Ive hat geschrieben:
Nein, in mir schlummert keine kleine Anarchistin, es hat mich schlicht schon einige Male empört, wenn Politiker erst ein Chaos anrichten und dann ihre Hände in Unschuld waschen können, ohne nennenswerte Konsequenzen - that is it.
Es gab Zeiten, da habe ich mich ähnlich empört, ja tierisch über Politiker, Firmenbosse, ganze Berufsstände geärgert, wenn mal wieder ein Anlass da war. Kommt heute zwar immer noch vor, aber seltener. Liegt ja vielleicht auch am Älter werden, aber ( )…

Ich schaffe es heute - wie ich finde - besser, einige Aspekte zu sehen, die ich früher ausgeblendet habe, die mir auch nicht so bewusst waren.

Ich weiß heute besser, dass vieles, was mich ärgert, andere nicht ärgert, ein Teil meiner Emotion kommt daher, dass ich meine Meinung von richtig habe, dass das aber nicht bedeuten muss, alles andere ist falsch.

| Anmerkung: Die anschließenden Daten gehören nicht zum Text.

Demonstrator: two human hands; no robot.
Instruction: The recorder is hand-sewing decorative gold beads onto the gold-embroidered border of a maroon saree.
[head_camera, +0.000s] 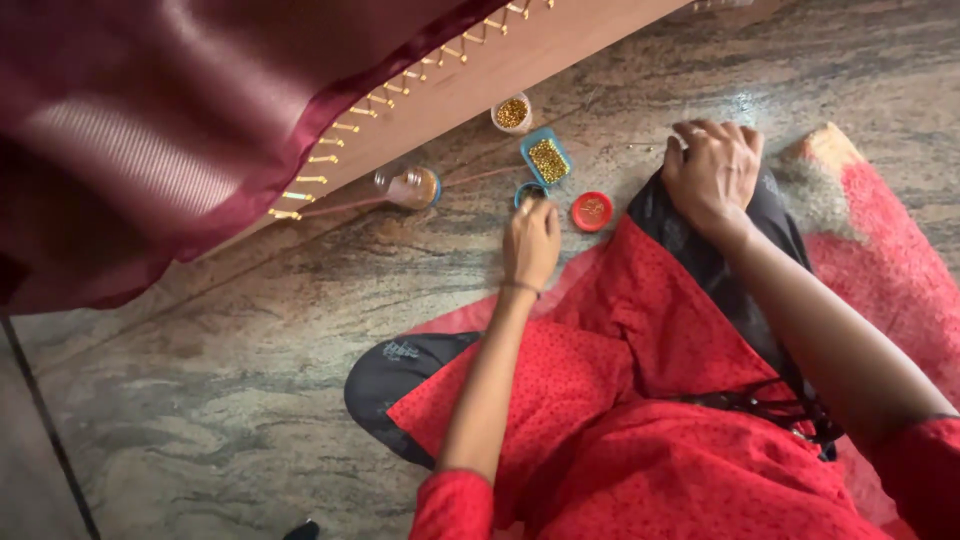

Da ärgere ich mich zwar immer noch wenn was getan wird, was meinen Überzeugungen widerspricht, aber ich mach daraus keinen persönlichen Angriff mehr.

Ich weiß heute besser, dass auch Mächtige nur mit Wasser kochen. Auch die kennen das Ergebnis nicht, bevor es da ist. Spätestens wenn sie dies halbwegs auch zugeben können, kann ich heute akzeptieren, dass ein schlechtes Resultat nicht immer die Ursache von chaotischen unüberlegten erkennbar falschen Grundentscheidungen ist. Wenn sich dann Leute rechfertigen und ich kann es nachvollziehen, dann ist das nicht sofort alles ein Rausreden für mich.

Ich weiß heute besser, welch immensem Druck einige der „Macher“ ausgesetzt sind. Jedenfalls in Demokratien mit einer meinungsmachenden Presse, mit unendlich vielen Interessen und Interessenvertretungen. Wenn ich so einiges lese, höre, denk ich mir zu manchem, der grad angegriffen und niedergemacht wird: „Arme Sau, in deiner Haut möchte ich grad nicht stecken“.

Ich weiß heute besser, wie selektiv ich wahrnehme. Ein Fehler wiegt schwrer als hundert gute Entscheidungen, ein Mächtiger, der an seinem Posten klebt fällt mehr ins Gewicht als all die, die überhaupt nicht kleben, die womöglich mit all den unsachlichen Angriffen, denen sie dauernd ausgesetzt sind, sogar verletzt werden, oder die aus völlig unsinnigen Gründen in die Wüste geschickt werden, den Kopf für was hinhalten, wo sie persönlich überhaupt nichts zu verantworten haben.

Das, noch einiges andere, lässt mich selbst etwas ausgewogener sein, auch zufriedener mit dem, was zwar fehlerhaft ist, aber gar nicht so schlecht.